Here at New Relic, the Edge team is responsible for the pipelines that handle all the data coming into our company. We were an early adopter of Apache Kafka, which we began using to power this data pipeline. Our initial results were outstanding. Our cluster handled any amount of data we threw at it; it showed incredible fault tolerance and scaled horizontally. Our implementation was so stable for so long that we basically forgot about it. Which is to say, we totally neglected it. And then one day we experienced a catastrophic incident.
Our main cluster seized up. All graphs, charts, and dashboards went blank. Suddenly we were totally in the dark—and so were our customers. The incident lasted almost four hours, and in the end, an unsatisfactory number of customers experienced some kind of data loss. It was an epic disaster. Our Kafka infrastructure had been running like a champ for more than a year and suddenly it had ground to a halt.
This happened several years ago, but to this day we still refer to the incident as the “Kafkapocalypse.”
Sometimes in software things can go terribly wrong, but it’s how you bounce back that really matters.
Once we got everything back up and running and our customers squared away, we did a lot of soul-searching. We had years of experience monitoring complex and distributed systems, but it was clear that with Kafka, we didn’t understand all of the key indicators to monitor and alert on. In this post, I’ll share our key takeaways from that horrible day, and leave you with six tips designed to help DevOps teams avoid having to suffer through their own Kafkapocalypse.
What’s Kafka and how does it work?
This post is not going to deep dive into all the technical details about Kafka, but simply put, Kafka is a scalable, fault-tolerant messaging system.
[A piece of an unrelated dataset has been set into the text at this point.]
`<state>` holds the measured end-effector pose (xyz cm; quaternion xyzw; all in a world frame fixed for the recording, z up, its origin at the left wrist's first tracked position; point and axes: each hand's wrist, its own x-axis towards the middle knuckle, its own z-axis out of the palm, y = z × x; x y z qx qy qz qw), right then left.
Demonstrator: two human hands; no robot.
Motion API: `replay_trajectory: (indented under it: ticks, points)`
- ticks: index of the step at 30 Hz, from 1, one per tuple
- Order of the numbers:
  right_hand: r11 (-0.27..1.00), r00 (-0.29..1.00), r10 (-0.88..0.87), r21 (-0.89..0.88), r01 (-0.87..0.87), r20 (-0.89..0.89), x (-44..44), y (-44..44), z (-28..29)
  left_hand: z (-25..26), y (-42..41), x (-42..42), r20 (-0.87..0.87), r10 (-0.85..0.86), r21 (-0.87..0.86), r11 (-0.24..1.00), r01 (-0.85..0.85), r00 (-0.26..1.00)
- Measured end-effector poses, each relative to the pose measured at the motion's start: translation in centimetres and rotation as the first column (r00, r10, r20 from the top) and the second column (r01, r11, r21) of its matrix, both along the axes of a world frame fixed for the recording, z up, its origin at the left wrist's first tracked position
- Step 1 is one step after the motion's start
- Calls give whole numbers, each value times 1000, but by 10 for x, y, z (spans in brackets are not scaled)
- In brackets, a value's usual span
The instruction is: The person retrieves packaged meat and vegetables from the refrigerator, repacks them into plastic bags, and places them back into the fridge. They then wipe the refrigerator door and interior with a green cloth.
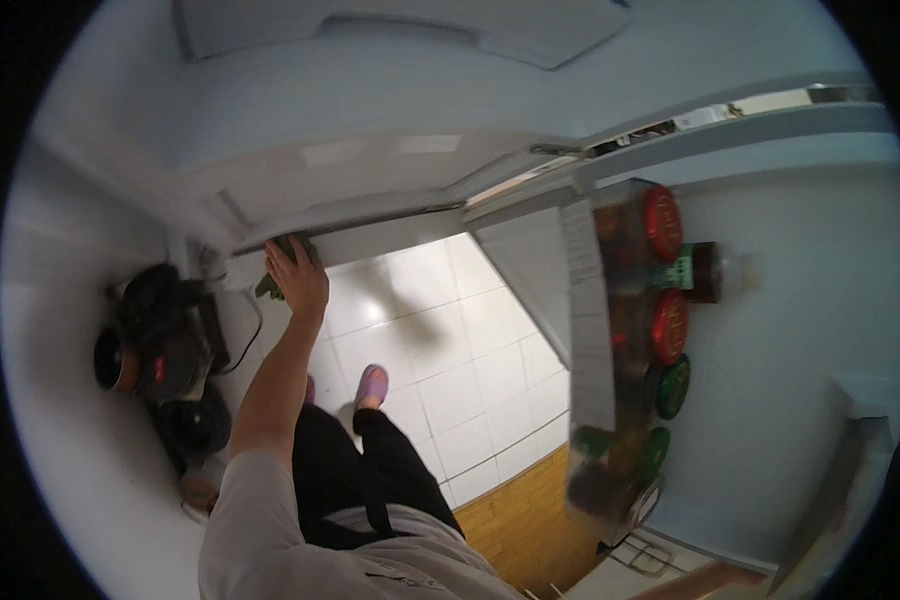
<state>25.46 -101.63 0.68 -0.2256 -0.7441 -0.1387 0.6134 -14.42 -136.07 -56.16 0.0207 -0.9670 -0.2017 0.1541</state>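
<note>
At the left centre, my left hand (298, 274) is on a bunched dark green cloth (268, 286), with its fingers spread over it against the lower front edge of the refrigerator's interior (367, 234). Part of the cloth hangs below the palm. Far off at the lower right, my right hand (739, 576) reaches the edge of the opened refrigerator door (780, 315); its fingers are blurred and partly hidden, so its grip cannot be made out.
Jars with red lids (664, 223) and green lids (673, 386), plus a bottle (701, 271), stand in the door shelf (592, 315). Dark appliances (180, 352) and a cord lie at the left. White floor tiles (450, 360) and a wooden floor (525, 517) show below.
</note>
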Motion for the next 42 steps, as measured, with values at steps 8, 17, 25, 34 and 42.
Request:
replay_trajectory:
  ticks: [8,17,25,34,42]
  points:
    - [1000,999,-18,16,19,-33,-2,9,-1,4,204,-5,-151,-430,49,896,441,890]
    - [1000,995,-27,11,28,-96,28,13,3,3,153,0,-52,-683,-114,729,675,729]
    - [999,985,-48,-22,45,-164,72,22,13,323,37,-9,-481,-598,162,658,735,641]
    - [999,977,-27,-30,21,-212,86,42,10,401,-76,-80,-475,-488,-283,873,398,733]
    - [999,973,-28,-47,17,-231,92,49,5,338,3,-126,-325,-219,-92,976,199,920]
It’s used for building real-time data pipelines and streaming applications, and runs in production environments in companies like Netflix, Walmart, Twitter, and Uber.
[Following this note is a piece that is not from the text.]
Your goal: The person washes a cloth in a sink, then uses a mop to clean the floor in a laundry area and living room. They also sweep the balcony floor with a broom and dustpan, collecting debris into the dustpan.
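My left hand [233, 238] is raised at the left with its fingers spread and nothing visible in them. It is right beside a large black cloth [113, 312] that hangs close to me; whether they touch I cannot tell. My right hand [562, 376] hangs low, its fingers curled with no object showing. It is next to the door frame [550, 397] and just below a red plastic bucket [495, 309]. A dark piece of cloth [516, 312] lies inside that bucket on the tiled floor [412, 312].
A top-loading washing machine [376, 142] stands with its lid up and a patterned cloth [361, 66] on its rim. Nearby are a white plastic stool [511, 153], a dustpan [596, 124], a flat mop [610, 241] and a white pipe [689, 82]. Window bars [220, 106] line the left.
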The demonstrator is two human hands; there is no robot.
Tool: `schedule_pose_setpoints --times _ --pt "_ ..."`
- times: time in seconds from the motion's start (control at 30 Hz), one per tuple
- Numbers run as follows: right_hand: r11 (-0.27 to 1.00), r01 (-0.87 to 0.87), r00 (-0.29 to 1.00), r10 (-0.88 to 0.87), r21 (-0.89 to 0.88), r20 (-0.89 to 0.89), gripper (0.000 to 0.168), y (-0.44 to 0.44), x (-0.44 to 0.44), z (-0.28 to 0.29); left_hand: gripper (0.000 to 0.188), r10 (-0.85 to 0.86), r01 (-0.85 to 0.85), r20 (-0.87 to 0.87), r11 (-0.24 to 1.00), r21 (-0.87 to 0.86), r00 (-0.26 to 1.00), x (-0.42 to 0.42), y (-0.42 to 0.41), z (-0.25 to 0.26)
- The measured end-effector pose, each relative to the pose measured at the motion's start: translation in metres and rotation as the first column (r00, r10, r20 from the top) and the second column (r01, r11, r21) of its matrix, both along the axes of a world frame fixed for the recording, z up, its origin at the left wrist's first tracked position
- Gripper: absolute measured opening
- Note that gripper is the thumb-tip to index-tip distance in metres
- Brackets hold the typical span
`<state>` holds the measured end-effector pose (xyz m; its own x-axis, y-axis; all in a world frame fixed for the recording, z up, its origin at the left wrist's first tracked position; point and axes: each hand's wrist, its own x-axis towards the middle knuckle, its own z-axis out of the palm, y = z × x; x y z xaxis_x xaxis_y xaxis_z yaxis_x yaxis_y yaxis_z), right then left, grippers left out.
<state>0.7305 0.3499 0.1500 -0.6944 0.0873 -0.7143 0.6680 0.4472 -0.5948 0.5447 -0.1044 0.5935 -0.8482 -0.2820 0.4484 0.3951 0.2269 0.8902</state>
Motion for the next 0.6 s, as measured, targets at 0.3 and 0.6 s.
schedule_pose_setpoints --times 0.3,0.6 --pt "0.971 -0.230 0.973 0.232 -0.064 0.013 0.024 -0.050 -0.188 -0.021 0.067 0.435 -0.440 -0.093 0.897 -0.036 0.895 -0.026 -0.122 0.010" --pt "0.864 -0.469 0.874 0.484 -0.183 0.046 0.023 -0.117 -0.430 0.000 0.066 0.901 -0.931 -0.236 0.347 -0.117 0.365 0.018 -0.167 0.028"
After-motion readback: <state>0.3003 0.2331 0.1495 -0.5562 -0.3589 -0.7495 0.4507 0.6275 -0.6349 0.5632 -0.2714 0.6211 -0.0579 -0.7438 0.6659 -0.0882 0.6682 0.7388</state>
Here’s a rundown of how it works:
- Producers send messages to topics, which are records of streaming data. The topics exist on Kafka servers, also known as Brokers.
- Consumers read the topic data from the brokers.
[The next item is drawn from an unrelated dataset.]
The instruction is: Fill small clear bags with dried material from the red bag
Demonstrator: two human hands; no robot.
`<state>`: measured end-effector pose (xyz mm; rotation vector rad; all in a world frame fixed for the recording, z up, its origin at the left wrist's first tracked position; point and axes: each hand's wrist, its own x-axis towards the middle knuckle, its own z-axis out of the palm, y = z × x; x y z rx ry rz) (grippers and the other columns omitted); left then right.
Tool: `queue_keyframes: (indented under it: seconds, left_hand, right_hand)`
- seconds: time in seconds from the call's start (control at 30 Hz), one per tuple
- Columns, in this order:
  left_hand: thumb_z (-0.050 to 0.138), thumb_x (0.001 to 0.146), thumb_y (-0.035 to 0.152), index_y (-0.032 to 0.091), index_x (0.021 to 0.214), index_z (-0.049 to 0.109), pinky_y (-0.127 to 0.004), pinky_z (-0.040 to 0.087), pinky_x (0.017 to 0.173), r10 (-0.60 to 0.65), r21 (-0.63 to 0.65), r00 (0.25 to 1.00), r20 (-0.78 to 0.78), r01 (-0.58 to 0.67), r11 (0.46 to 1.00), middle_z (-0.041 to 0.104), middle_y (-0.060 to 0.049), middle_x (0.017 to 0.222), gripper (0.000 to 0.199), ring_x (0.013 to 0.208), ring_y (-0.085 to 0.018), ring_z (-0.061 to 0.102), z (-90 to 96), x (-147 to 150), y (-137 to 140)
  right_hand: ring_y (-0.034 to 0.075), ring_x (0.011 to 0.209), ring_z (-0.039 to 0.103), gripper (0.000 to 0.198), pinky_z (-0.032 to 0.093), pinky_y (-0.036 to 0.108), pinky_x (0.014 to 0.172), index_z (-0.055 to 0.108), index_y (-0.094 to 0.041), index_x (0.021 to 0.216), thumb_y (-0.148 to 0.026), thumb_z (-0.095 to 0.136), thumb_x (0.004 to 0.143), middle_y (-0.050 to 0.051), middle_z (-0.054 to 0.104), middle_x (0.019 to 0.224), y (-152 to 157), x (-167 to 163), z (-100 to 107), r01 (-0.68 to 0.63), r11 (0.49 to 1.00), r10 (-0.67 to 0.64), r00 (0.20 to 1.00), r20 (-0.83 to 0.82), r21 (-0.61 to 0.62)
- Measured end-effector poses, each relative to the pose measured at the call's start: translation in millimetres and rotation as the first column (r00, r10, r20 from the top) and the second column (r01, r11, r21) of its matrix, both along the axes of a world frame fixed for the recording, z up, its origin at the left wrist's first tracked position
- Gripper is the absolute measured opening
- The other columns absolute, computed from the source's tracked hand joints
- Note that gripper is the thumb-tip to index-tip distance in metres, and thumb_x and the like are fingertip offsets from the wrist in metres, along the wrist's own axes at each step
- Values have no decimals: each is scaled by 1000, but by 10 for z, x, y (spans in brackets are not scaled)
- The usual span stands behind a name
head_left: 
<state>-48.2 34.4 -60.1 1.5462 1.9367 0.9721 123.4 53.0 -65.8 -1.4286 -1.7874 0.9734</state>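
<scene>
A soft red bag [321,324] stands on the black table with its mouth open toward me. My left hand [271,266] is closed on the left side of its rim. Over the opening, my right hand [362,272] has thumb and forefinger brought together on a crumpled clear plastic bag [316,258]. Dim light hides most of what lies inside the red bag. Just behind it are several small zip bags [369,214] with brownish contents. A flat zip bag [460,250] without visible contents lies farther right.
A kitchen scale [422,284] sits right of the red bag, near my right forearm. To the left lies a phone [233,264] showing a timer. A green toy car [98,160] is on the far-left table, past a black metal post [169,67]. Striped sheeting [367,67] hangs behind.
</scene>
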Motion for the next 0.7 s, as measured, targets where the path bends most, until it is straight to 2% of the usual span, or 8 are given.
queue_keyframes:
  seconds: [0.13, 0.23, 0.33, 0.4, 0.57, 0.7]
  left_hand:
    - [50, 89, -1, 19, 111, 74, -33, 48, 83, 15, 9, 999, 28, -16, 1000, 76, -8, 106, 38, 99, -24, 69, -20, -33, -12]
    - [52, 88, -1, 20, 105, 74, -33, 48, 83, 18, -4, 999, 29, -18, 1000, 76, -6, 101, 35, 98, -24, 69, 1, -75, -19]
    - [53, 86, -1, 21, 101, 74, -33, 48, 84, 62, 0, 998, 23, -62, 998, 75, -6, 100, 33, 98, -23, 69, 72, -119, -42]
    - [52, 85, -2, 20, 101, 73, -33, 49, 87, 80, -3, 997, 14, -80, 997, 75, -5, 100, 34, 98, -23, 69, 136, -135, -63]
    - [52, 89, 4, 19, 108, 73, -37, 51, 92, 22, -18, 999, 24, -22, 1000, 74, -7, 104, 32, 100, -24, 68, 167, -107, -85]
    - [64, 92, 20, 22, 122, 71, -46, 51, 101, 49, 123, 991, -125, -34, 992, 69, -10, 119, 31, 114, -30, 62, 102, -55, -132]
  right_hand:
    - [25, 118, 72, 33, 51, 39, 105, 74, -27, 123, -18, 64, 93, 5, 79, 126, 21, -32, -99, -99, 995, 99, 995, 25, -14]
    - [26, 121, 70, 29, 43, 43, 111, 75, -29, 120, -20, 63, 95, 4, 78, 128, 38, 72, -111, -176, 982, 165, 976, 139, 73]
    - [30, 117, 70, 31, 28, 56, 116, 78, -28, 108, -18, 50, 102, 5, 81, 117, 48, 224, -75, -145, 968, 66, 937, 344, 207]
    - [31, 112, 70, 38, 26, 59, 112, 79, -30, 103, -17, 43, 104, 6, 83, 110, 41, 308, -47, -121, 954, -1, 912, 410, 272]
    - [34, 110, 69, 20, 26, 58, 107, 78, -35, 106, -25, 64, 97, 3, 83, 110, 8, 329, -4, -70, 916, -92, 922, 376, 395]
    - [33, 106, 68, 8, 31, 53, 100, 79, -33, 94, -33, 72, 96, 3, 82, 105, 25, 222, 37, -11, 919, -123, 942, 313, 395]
- The topics are divided up into partitions, and it’s these individual topic partitions that producers and consumers interact with.
- Topic partitions are distributed throughout your cluster to balance load. This means that when producers and consumers interact with topic partitions, they’re sending and receiving from multiple brokers at the same time.
Kafka supports replication natively. Each topic partition has a Replication Factor (RF) that determines the number of copies you have of your data. At New Relic we use RF3, so we have three copies of all data.
For each replicated partition, only one broker is the leader. It’s the leader of a partition that producers and consumers interact with.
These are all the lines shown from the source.